(Collected data Opens)

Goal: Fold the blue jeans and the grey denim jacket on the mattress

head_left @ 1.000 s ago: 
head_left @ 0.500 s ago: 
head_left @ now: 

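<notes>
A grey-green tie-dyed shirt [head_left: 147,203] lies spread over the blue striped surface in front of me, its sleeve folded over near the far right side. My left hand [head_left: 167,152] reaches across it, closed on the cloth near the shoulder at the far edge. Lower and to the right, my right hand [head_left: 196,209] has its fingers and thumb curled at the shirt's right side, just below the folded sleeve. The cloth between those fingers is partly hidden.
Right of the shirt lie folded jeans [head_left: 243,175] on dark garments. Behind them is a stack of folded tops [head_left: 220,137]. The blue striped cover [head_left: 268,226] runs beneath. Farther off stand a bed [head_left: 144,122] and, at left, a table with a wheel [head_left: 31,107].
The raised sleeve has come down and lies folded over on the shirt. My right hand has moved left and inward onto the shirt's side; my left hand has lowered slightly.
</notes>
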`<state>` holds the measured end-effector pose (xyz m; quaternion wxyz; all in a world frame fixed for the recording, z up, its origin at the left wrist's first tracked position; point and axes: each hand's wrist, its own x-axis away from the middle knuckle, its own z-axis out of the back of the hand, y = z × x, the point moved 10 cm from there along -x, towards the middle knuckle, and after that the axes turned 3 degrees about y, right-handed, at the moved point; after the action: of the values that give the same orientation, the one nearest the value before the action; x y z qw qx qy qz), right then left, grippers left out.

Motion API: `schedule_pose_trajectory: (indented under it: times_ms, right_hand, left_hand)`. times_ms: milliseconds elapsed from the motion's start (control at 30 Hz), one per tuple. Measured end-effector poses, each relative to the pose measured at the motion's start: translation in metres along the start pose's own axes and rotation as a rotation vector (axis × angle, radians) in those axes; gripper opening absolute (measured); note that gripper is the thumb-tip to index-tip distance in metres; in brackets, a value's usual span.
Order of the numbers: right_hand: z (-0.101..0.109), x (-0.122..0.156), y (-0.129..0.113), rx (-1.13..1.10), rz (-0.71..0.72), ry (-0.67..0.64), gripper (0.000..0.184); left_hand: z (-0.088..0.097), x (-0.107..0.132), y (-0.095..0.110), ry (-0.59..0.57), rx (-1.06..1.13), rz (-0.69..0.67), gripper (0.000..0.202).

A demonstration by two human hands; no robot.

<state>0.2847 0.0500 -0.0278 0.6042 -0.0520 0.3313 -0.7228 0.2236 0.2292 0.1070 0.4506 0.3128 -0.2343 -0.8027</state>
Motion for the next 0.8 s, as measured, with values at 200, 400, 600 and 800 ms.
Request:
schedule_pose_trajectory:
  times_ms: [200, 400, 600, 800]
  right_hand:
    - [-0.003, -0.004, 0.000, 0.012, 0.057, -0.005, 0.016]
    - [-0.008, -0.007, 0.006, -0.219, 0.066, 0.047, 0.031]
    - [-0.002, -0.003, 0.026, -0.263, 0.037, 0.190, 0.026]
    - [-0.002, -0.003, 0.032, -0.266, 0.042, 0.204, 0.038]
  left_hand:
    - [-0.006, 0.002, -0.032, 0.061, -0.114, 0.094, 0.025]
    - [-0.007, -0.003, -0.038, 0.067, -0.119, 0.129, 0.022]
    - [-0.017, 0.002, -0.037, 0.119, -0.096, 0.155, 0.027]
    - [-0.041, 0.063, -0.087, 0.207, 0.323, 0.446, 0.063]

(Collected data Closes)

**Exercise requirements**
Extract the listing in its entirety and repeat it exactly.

**Response for this exercise**
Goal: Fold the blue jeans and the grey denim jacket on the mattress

head_left @ 1.000 s ago: 
head_left @ 0.500 s ago: 
head_left @ now: 

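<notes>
A grey-green tie-dyed shirt [head_left: 147,203] lies spread over the blue striped surface in front of me, its sleeve folded over near the far right side. My left hand [head_left: 167,152] reaches across it, closed on the cloth near the shoulder at the far edge. Lower and to the right, my right hand [head_left: 196,209] has its fingers and thumb curled at the shirt's right side, just below the folded sleeve. The cloth between those fingers is partly hidden.
Right of the shirt lie folded jeans [head_left: 243,175] on dark garments. Behind them is a stack of folded tops [head_left: 220,137]. The blue striped cover [head_left: 268,226] runs beneath. Farther off stand a bed [head_left: 144,122] and, at left, a table with a wheel [head_left: 31,107].
The raised sleeve has come down and lies folded over on the shirt. My right hand has moved left and inward onto the shirt's side; my left hand has lowered slightly.
</notes>
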`<state>` holds the measured end-effector pose (xyz m; quaternion wxyz; all in a world frame fixed for the recording, z up, its origin at the left wrist's first tracked position; point and axes: each hand's wrist, its own x-axis away from the middle knuckle, its own z-axis out of the back of the hand, y = z × x, the point moved 10 cm from there along -x, towards the middle knuckle, and after that the axes turned 3 degrees about y, right-handed, at the moved point; after the action: of the values that give the same orientation, the one nearest the value before the action; x y z qw qx qy qz), right then left, grippers left out.

Motion API: `schedule_pose_trajectory: (indented under it: times_ms, right_hand, left_hand)`. times_ms: milliseconds elapsed from the motion's start (control at 30 Hz), one per tuple. Measured end-effector poses, each relative to the pose measured at the motion's start: translation in metres along the start pose's own axes and rotation as a rotation vector (axis × angle, radians) in those axes; gripper opening absolute (measured); note that gripper is the thumb-tip to index-tip distance in metres; in brackets, a value's usual span.
Order of the numbers: right_hand: z (-0.101..0.109), x (-0.122..0.156), y (-0.129..0.113), rx (-1.13..1.10), rz (-0.71..0.72), ry (-0.67..0.64), gripper (0.000..0.184); left_hand: z (-0.088..0.097), x (-0.107..0.132), y (-0.095..0.110), ry (-0.59..0.57), rx (-1.06..1.13), rz (-0.69..0.67), gripper (0.000..0.202).

A demonstration by two human hands; no robot.

<state>0.2847 0.0500 -0.0278 0.6042 -0.0520 0.3313 -0.7228 0.2236 0.2292 0.1070 0.4506 0.3128 -0.2343 -0.8027</state>
Motion for the next 0.8 s, as measured, with values at 200, 400, 600 and 800 ms.
Request:
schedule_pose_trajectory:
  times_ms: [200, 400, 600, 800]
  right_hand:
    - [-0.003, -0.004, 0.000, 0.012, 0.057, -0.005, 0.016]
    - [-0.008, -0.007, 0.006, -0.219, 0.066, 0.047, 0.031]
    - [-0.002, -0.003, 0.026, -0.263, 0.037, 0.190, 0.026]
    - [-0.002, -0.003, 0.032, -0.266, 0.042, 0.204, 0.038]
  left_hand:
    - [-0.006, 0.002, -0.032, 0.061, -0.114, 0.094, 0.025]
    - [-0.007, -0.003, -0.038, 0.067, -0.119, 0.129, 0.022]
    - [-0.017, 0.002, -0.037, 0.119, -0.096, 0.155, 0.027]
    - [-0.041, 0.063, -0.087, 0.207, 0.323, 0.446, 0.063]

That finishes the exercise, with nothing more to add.